Duas coisas são certas: na mocidade ele dizia no colégio que seria senador e, na universidade, que seria papa. Para um agnóstico, a coisa mais parecida com o papado é a ONU.

Coisa de craque
O ministro das Relações Exteriores, Luiz Felipe Lampreia, nega que seja candidato à presidência da Organização Mundial do Comércio. Ou mudou de idéia nos últimos dias ou há alguém fazendo-se passar por ele para pedir apoios. Dois diplomatas, um dos quais seu subordinado, foram procurados por essa pessoa, cabalando ajuda. Estão certos de que era o próprio ministro, mas talvez tenham sido enganados.
Uma candidatura de Lampreia à OMC pode resultar em nada, mas terá o efeito lateral de lhe assegurar a estabilidade ministerial até o fim do próximo ano. Isso porque não fica bem para um governo mexer na posição de seus funcionários que disputam cargos em organizações internacionais.

EREMILDO, O IDIOTA
Eremildo é um idiota. Ele acha que o ministro do Trabalho, Paulo Paiva, inventou uma modalidade revolucionária de reengenharia de serviços.
O idiota foi informado de que o doutor Paiva está lançando no Rio Grande do Sul um novo modelo de carteira de trabalho. Coisa de Primeiro Mundo, com folhas plastificadas, dados impressos por computador e costura no lugar dos grampos. É o início de um processo de substituição das carteiras em todo o país. (Quem tem a velha não precisa se preocupar. Fica valendo.)
Eremildo nunca entendeu como o serviço de expedição de carteiras de trabalho conseguia funcionar impecavelmente.

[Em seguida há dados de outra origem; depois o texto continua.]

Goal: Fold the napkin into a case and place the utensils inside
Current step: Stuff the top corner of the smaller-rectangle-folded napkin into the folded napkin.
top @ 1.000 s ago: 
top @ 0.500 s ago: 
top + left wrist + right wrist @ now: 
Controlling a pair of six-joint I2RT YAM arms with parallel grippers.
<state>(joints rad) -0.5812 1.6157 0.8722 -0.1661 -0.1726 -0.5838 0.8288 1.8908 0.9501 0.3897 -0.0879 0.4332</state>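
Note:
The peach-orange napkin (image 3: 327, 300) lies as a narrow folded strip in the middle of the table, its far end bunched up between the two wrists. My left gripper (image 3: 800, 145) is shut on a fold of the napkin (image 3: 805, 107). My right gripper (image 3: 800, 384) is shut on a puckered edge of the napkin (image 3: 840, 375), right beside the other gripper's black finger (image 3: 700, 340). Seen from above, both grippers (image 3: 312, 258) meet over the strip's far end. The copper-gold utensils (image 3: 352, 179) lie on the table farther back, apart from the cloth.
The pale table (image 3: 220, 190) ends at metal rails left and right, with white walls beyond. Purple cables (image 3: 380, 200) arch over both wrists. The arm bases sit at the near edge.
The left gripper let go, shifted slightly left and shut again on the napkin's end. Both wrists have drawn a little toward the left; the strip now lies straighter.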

Ele achava que os servidores do Ministério do Trabalho formavam uma quadrilha de sabotadores da inépcia, pois o trabalhador aparecia no balcão de manhã e saía com sua carteira no bolso no mesmo dia, até na mesma hora. O Brasil teve cinco constituições, seis moedas e 20 presidentes, mas as carteiras sempre foram entregues com o mesmo grau de eficiência e rapidez.
Agora o idiota entendeu que eram de fato sabotadores, mas o doutor Paiva os apanhou. Acabou-se a sopa de entregar um documento ao cidadão no mesmo dia em que ele o pede. O ministro avisa que ela será entregue numa prazo que irá de 2 a 15 dias. Assim, o trabalhador brasileiro sai do Terceiro Mundo. Ganha uma carteira do Primeiro e fica obrigado a uma espera do Quarto.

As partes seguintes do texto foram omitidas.